## [WHAT NEEDS TO BE DONE]
Retype the listing below line for line, but only from the line with "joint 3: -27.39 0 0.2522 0" down to the line with "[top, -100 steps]", inclusive. Pictures stay out.

## [INPUT RECORDS]
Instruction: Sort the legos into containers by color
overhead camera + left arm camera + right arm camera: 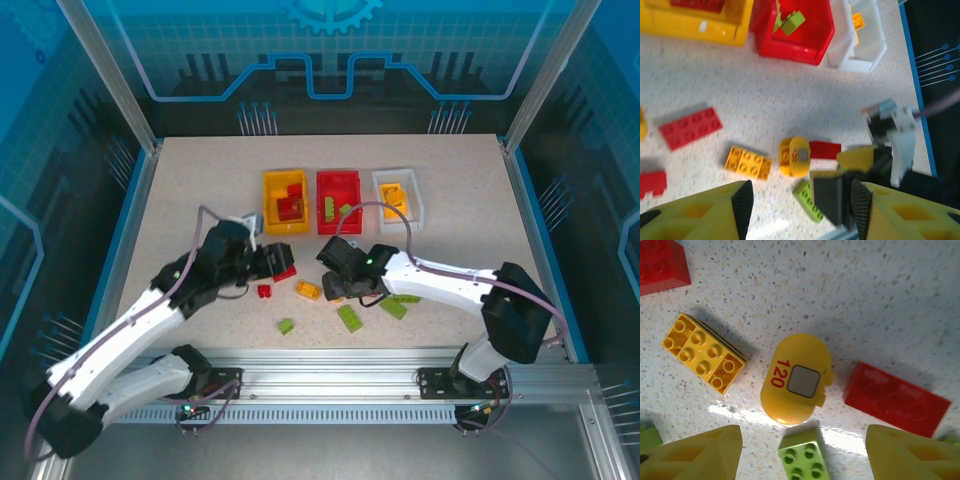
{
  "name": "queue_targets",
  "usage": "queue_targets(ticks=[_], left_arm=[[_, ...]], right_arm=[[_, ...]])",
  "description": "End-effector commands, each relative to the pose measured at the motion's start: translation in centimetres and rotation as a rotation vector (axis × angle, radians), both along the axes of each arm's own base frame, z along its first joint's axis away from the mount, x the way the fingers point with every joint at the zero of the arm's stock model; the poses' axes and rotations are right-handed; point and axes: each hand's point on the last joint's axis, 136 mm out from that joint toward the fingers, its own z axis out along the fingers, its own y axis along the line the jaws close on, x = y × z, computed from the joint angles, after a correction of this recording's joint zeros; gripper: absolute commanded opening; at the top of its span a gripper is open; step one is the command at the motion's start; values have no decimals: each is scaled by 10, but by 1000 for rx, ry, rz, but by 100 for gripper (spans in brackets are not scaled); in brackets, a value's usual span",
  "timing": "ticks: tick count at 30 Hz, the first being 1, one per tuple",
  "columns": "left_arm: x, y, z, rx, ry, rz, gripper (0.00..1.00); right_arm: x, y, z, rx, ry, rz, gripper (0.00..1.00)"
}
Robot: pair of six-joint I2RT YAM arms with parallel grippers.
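**One overview, two close wrist views**

The top camera looks down from above and behind the near edge, taking in the whole table [200, 180] out to the bins [321, 205] at the far side. The left wrist camera sits low, tilted toward those bins. The right wrist camera looks straight down, very close. Both wrist views share the rounded yellow piece [795, 156] [796, 379] and the yellow brick [748, 162] [703, 353] beside it.

Legos [350, 318] scattered on the bench [190, 200]
A yellow-orange brick [308, 290] lies between left claw [283, 264] and right claw [338, 284]; three containers [322, 205] stand beyond both.
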Motion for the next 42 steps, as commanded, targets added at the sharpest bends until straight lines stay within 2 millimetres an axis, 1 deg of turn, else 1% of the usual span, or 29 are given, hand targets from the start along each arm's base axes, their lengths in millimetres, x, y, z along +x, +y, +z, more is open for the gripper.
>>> queue_targets(ticks=[1,3,5,7,12,15,17,22,28,32,36,37,39,42], left_arm=[[-20,21,-16,-37,27,87,59],[-30,30,-21,-45,30,101,60],[-36,33,-22,-54,29,101,60],[-38,34,-21,-53,28,99,60],[-33,30,-14,-58,12,89,60],[-30,26,-12,-59,7,78,60],[-28,23,-10,-61,6,71,60],[-27,23,-9,-61,2,69,60],[-27,22,-12,-60,6,67,60],[-26,19,-13,-68,12,61,60],[-23,13,-11,-80,13,47,60],[-22,12,-9,-84,11,45,60],[-20,9,-5,-92,3,39,60],[-16,5,0,-99,-3,30,60]], right_arm=[[-2,3,-8,15,81,-178,68],[-1,9,-14,30,112,-207,68],[0,15,-18,28,131,-221,68],[1,11,-22,-1,144,-253,68],[-1,5,-34,-29,174,-310,66],[2,3,-39,-36,179,-328,65],[6,4,-42,-32,183,-336,62],[15,9,-44,-23,185,-336,60],[24,12,-48,-18,190,-340,52],[27,14,-47,-27,180,-319,45],[29,14,-40,-26,159,-292,35],[29,13,-38,-29,151,-286,34],[32,11,-28,-27,122,-276,32],[37,4,-7,-32,61,-264,31]])
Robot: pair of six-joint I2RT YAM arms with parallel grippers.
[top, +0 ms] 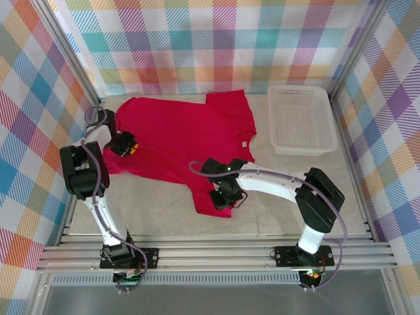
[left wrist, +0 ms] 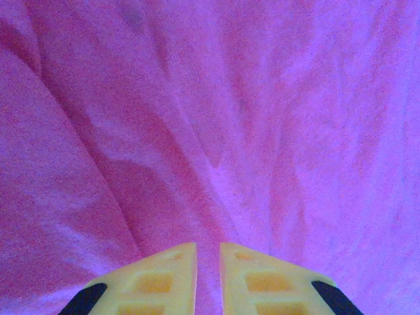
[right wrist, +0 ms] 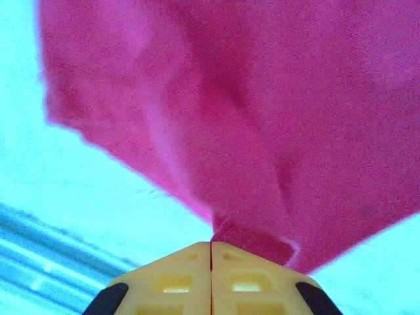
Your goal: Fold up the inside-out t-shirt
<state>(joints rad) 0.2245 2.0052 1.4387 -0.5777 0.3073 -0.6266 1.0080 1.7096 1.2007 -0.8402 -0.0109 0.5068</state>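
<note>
left fingers (left wrist: 157,279): clamped on t-shirt (top: 177,138) | right fingers (right wrist: 170,279): together, pinching t-shirt hem | white basket (top: 302,92): beside t-shirt, apart

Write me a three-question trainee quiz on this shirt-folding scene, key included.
1. True or false: the red t-shirt lies inside the white basket.
2. The right gripper is: A) open above the cloth; B) shut on a fold of the t-shirt; C) shut on the basket rim.
3. In the top view, on which side of the t-shirt does the basket stand?
Key: 1 false; 2 B; 3 the right.
</note>
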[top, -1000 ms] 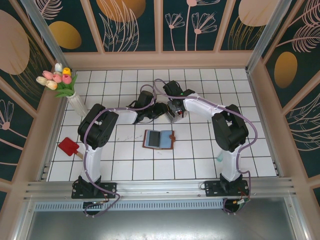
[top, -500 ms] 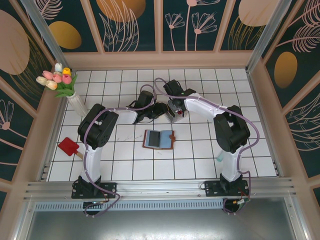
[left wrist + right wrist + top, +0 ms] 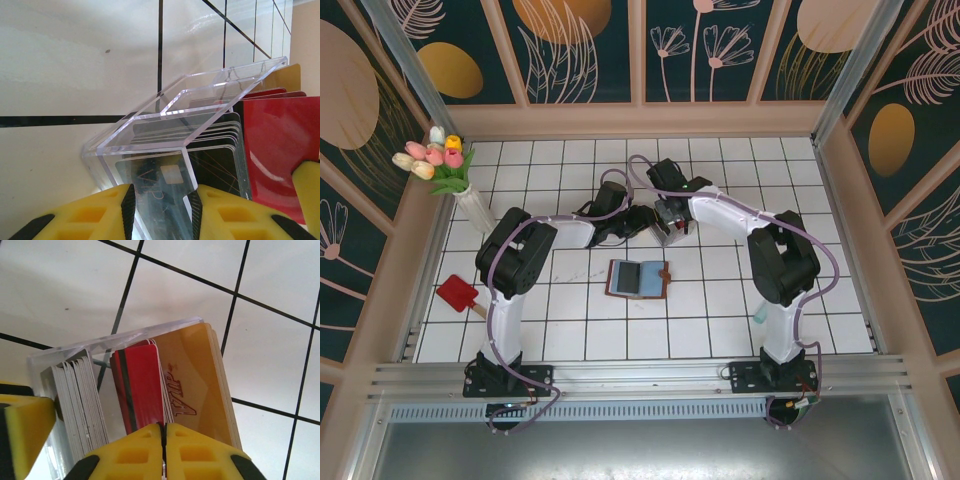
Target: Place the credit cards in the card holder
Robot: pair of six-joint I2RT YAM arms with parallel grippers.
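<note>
Centrally, left fingers (image 3: 100,212) clamped on clear box (image 3: 165,107), right fingers (image 3: 130,452) pinched on credit cards (image 3: 142,385), card holder (image 3: 638,278) open below.

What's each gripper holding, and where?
Left gripper clamps the clear card box by its wall. Right gripper is shut at the edge of the credit cards; grip unclear.

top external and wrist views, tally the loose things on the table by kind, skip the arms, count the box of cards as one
card holder: 1
clear card box: 1
vase of tulips: 1
red popsicle toy: 1
total: 4
</note>
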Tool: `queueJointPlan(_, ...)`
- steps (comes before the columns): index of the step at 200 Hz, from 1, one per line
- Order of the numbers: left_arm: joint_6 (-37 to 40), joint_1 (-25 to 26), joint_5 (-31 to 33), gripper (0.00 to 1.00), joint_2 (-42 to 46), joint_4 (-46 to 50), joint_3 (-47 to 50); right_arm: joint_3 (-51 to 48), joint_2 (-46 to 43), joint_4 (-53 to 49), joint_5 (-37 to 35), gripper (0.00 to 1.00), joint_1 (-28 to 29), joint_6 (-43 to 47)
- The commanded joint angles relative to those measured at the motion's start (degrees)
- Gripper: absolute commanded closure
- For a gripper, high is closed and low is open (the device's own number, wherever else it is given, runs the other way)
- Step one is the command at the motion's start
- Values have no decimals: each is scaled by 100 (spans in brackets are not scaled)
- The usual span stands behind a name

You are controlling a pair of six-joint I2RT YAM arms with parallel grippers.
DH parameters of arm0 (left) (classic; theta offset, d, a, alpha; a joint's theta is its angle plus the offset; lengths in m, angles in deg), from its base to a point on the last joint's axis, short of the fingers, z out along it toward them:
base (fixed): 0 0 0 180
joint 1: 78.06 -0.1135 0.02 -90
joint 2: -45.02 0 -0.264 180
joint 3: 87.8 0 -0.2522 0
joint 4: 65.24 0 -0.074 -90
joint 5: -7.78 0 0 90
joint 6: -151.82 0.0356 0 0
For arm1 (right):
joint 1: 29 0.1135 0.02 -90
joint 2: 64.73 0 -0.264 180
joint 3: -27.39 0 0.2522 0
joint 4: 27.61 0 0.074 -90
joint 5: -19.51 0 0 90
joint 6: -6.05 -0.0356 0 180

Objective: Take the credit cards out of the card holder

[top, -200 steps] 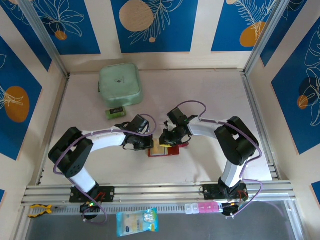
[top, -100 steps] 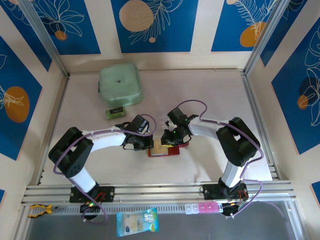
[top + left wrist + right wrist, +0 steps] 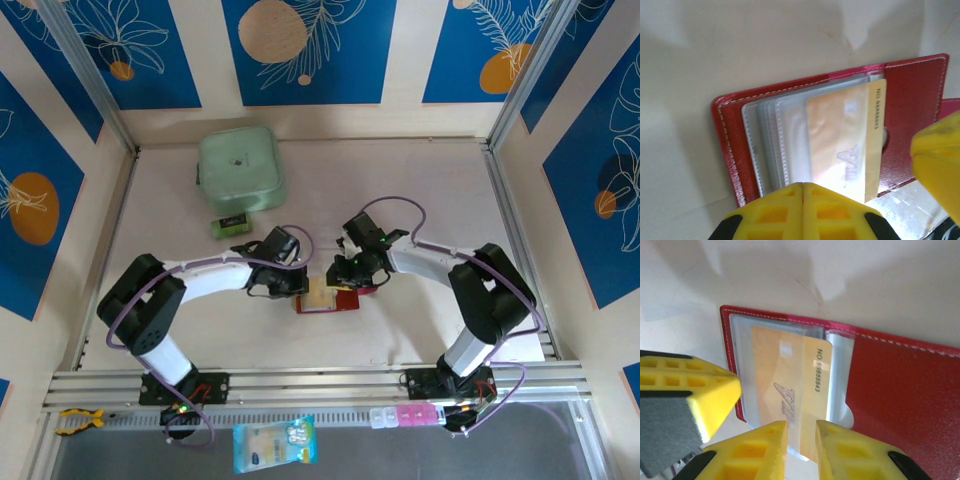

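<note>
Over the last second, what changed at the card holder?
The right arm swung its elbow out to the right, and the right gripper shifted slightly right with it, jaws a little apart over the tan card. Nothing was taken hold of or let go. The left gripper, shut, the card holder and the card stayed put.

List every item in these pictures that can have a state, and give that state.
Dark-red leather card holder: open, lying flat.
Tan-gold credit card: partly slid out of its clear sleeve.
Left fingers: shut, tips on the sleeves.
Right fingers: narrowly apart over the card's edge.
Mint-green square zip case: closed.
</note>
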Motion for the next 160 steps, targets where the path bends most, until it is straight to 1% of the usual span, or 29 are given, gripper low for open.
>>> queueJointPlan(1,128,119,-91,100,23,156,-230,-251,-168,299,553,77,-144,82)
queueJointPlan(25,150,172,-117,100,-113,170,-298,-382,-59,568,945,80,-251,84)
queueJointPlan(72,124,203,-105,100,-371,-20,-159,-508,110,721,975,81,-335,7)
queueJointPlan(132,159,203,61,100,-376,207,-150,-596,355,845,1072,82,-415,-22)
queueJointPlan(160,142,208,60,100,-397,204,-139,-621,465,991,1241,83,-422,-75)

## [TASK RESULT]
joint 3: -27.39 0 0.2522 0
joint 4: 27.61 0 0.074 -90
joint 5: -19.51 0 0 90
joint 6: -6.05 -0.0356 0 180

Objective: Take the credit cards out of the card holder

[top, -200 steps] 
[top, -100 steps] 

With this, the output is complete.